— Tire la langue Bernard !
Le gamin fronce les sourcils serre les dents.
— Comment veux-tu que je t’examine si je ne peux voir ta gorge ? Tu as perdu ta langue peut-être ? Madame Einstein, raisonnez votre fils…
— Ah docteur, il est aussi têtu et rebelle que son grand-père, soupire-t-elle en caressant les cheveux ébouriffés de son fils. Elle lui chuchote quelque chose dans l’oreille. Il retrouve sa langue :
— Mais Maman tu dis toujours que c’est malpoli de tirer la langue à des étrangers comme a fait Pépé Albert. Après y’a des photos partout sur les « roseaux z’osiaux » et tout le monde te harcèle avec ça. Même quand t’es mort.
Le médecin éclate de rire.
— Tu as raison petit. Mais je ne suis pas un étranger et je n’ai même pas d’appareil photo. De plus je ne sais pas ce que c’est « les rets aux z’osiaux »… Alors tu vois, avec moi tu ne risques rien.
Le drôle obtempère sans plus barguigner. Il écarquille les yeux, ouvre tout grand la bouche et propulse rageusement sa fine langue pointue.
— Tout le portrait de son grand-père, affirme le praticien. J’espère qu’il a aussi hérité du même cerveau génial.
— Oh vous savez docteur, réplique la mère du bout des lèvres, sa réputation est très surfaite. Son « thé au riz de lard est à l’éviter », la recette était connue déjà par le gars… hum… son nom m’échappe. Un italien.
— Vous voulez dire « le gars l’il est » au ciel depuis deux siècles ?
— C’est cela, oui ! Un certain Galli… Mathias ? Non… Gali Léon je crois. Oh, et puis peu importe son nom : D’ailleurs il a très mal fini
— Si je puis me permettre – mais le prenez pas mal madame Einstein – un de mes confrères Coyote… euh Tokyote a fait beaucoup mieux que votre beau-père. Il a découvert la « Nativité Restreinte ».
— Bof, ça alors, docteur, c’est pas sorcier : pas d’étreinte à deux, pas de nativité ! Voilà.

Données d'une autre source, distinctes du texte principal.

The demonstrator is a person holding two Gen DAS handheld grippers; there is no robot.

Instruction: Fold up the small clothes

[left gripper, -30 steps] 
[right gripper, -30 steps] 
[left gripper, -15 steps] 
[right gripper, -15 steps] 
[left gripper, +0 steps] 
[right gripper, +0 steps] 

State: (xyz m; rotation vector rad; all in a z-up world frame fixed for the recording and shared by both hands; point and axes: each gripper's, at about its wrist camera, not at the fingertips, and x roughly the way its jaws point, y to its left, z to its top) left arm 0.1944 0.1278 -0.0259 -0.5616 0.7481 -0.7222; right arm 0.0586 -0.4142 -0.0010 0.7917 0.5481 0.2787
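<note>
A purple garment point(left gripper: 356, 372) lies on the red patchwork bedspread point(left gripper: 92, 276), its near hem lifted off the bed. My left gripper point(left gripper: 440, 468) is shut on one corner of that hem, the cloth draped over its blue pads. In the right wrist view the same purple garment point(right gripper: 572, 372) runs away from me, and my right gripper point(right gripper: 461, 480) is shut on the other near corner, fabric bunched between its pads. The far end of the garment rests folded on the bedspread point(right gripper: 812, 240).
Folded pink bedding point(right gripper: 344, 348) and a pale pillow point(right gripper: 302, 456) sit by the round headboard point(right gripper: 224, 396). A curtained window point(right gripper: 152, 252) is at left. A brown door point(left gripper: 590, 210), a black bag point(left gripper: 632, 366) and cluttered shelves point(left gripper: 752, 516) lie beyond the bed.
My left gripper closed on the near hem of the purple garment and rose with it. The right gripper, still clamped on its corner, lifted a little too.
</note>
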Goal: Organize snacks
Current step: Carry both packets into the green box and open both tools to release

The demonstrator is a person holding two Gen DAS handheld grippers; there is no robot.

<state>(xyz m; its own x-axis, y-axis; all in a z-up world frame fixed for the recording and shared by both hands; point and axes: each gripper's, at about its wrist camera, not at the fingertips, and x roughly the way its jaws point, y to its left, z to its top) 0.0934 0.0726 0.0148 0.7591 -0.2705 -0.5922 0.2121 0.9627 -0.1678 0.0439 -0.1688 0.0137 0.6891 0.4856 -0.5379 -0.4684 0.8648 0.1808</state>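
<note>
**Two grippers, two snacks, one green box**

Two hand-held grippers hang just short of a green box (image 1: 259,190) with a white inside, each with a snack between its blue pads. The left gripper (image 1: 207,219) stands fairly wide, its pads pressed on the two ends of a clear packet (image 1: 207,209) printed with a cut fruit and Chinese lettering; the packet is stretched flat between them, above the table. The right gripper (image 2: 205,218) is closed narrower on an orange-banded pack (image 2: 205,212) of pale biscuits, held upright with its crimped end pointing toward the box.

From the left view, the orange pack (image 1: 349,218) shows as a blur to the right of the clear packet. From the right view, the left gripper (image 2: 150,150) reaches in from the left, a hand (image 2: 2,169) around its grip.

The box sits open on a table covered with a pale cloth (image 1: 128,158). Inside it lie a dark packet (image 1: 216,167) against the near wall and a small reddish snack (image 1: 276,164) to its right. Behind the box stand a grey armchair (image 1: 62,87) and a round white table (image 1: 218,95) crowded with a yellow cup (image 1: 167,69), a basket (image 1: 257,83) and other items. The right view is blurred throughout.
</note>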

— Sauf pour Marie ? ironise le médecin.
— Là, c’est une exception, celle qui confirme…
— Une exception, ou un miracle… ou juste un mensonge. Non, soyons sérieux : je vous parle d’une méthode très scientifique, accessible au commun des mortels et surtout des mortelles. Qui plus est, « ce riz sur le gâteau », une pratique agréée par le Pape !
— Vous « m’intriquez », docteur ! Dites-m’en davantage.
— Une méthode très consensuelle : Elle regroupe les formules « Aime c’est deux » « Nativité restreinte » et « Étreinte restreinte ». Plus connue sous le label de son inventeur, le docteur Kyusaku Ogino. Les Italiennes, paraît-il, disent plutôt « Oggi-no » littéralement « aujourd’hui, non ».
Madame Einstein interrompt le discours promotionnel :
— Quoi qu’il en soit, docteur, permettez-moi d’ajouter deux caractéristiques à la méthode de votre fameux japonais : « Probabilité Relative » et « Éfficacité très Restreinte ».
De toute manière,
« la théorie c’est quand on sait tout mais que rien ne fonctionne. »
Le petit Bernard tel un ressort, s’écrie soudain
— Pépé Albert disait pareil !
— Il avait raison ton grand-père. Mais écoutez bien ceci madame :
« Areuh ! Areuh ! »
— Oui, et alors ?
— Parole d’un nouveau-né n’est-ce pas ? Écoutez mieux et vous entendrez le fond de sa pensée :
« Heu-reux ! Heureux d’exister. Grâce à vous Docteur Ogino ! »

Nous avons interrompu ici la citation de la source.